Work instructions
Among the entries below, find the lines that hold the word "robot" and report them.

═════ Supplied material ═════

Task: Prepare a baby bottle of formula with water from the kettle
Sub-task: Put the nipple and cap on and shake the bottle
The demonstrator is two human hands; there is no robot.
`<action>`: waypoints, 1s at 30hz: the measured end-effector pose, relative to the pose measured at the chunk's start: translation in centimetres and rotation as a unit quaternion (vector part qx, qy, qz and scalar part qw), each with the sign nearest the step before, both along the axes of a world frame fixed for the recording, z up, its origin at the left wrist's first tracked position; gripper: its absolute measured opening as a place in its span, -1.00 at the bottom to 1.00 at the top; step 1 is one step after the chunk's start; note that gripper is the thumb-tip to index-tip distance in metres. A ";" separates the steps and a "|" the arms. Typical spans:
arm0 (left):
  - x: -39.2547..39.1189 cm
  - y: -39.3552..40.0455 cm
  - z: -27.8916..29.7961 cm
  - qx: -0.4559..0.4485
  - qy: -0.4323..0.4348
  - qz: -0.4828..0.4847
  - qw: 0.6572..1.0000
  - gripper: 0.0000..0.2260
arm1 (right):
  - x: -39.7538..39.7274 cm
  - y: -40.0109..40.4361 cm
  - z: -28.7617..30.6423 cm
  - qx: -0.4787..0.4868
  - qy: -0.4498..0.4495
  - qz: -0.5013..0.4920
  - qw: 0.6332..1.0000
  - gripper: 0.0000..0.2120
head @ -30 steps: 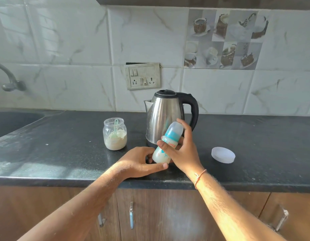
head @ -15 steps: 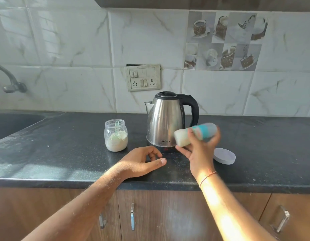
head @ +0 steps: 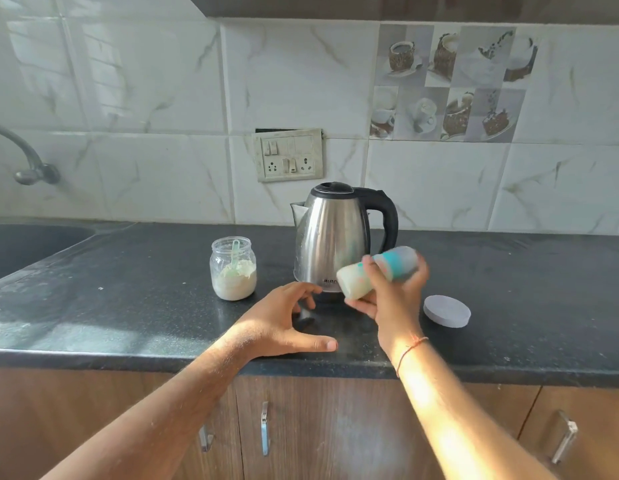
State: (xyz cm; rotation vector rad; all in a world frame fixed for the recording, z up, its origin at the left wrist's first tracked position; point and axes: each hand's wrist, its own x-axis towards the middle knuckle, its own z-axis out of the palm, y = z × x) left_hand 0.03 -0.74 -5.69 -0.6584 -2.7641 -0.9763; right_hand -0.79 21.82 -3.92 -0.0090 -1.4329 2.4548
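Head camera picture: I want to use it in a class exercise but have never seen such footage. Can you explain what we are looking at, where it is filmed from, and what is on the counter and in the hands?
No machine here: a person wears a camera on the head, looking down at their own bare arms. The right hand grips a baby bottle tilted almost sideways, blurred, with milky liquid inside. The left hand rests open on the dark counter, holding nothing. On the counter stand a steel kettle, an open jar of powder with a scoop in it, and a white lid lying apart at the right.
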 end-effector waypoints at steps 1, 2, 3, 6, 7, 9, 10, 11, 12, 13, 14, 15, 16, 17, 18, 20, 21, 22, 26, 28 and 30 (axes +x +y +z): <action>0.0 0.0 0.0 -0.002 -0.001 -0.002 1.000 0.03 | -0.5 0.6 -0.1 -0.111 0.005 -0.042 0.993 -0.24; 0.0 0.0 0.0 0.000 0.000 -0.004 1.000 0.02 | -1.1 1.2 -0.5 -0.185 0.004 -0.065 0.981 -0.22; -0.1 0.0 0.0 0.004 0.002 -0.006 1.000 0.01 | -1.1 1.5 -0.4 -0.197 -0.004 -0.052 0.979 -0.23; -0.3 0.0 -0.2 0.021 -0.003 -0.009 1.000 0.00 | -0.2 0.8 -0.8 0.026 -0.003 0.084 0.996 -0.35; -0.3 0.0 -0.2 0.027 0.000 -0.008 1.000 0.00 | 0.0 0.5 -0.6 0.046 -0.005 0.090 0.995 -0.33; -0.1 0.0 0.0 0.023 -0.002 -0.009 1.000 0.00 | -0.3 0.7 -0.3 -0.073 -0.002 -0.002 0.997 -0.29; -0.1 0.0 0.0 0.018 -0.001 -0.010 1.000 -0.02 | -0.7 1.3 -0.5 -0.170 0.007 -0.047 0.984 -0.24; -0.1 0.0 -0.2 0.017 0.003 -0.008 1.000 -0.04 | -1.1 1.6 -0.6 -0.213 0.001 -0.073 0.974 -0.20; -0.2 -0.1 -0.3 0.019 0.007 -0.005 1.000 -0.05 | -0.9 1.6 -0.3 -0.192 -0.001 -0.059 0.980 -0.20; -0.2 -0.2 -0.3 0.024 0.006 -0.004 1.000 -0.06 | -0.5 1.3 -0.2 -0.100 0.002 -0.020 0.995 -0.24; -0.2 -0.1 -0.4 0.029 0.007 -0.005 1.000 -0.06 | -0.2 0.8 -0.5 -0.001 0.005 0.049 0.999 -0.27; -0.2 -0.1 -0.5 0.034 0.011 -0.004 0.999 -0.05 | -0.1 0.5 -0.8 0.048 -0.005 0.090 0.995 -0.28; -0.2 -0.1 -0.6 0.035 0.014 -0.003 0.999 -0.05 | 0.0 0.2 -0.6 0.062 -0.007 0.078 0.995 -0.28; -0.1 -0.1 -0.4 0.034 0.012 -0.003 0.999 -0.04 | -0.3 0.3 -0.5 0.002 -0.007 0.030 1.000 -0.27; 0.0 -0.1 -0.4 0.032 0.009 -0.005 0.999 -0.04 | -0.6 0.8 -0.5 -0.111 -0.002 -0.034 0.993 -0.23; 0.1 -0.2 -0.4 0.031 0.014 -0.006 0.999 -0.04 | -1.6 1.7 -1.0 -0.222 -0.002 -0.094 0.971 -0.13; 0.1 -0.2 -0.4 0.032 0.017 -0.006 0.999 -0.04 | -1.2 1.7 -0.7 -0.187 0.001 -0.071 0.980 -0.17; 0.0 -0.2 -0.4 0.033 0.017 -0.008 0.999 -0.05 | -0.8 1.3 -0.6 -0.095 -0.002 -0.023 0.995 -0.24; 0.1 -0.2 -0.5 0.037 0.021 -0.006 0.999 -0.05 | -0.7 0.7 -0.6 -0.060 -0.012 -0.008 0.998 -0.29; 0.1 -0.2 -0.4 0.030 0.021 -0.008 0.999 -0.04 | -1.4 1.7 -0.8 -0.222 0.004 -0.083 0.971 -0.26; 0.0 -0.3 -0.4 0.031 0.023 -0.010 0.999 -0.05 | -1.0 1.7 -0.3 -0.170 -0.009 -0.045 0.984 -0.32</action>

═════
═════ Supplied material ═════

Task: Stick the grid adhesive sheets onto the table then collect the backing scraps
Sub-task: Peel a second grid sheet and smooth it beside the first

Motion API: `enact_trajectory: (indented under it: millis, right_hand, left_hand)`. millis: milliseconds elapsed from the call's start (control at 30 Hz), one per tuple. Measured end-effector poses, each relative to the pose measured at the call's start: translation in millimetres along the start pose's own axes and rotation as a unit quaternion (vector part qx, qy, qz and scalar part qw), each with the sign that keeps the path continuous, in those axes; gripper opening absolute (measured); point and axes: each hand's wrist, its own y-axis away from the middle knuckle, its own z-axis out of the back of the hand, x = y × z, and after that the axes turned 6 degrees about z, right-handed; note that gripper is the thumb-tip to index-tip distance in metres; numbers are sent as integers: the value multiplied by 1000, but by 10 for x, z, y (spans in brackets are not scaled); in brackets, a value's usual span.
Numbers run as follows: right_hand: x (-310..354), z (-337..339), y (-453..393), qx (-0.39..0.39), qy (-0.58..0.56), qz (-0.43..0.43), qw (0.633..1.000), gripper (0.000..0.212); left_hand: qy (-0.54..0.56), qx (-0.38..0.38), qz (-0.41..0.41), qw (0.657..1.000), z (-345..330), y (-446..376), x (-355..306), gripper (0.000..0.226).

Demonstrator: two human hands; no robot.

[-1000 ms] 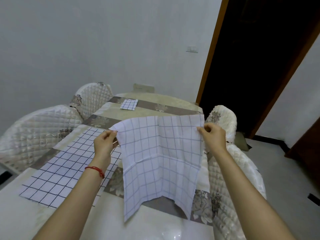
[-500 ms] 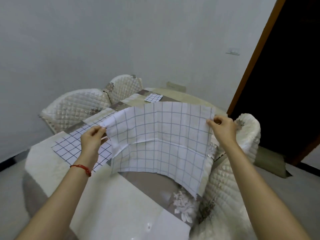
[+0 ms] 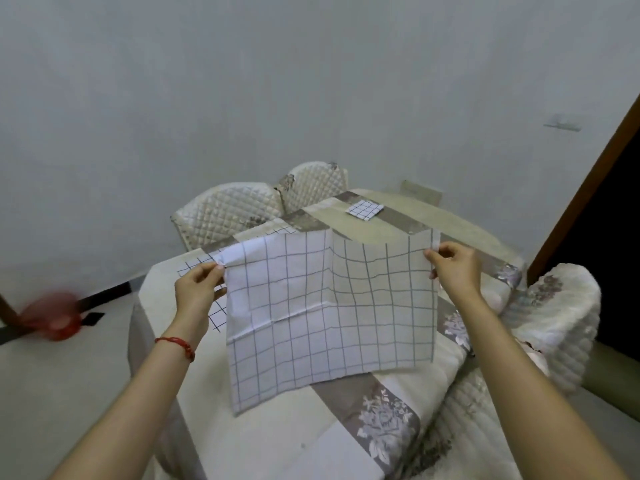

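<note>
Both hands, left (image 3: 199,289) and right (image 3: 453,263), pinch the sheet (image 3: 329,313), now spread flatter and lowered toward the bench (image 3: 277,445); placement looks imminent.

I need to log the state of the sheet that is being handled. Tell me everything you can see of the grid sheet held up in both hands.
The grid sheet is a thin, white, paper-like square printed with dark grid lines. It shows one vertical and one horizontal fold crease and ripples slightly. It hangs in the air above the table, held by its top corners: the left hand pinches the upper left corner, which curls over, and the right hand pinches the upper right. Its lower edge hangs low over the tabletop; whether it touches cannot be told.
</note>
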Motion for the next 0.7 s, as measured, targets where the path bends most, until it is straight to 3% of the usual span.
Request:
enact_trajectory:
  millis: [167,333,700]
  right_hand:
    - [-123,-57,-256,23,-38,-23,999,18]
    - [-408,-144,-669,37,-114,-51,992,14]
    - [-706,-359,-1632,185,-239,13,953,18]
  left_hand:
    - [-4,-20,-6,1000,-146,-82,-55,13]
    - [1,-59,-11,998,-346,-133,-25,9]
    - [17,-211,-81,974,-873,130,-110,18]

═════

Written solution
The demonstrator is two human hands; there is no robot.
Demonstrator: two human hands; no robot.

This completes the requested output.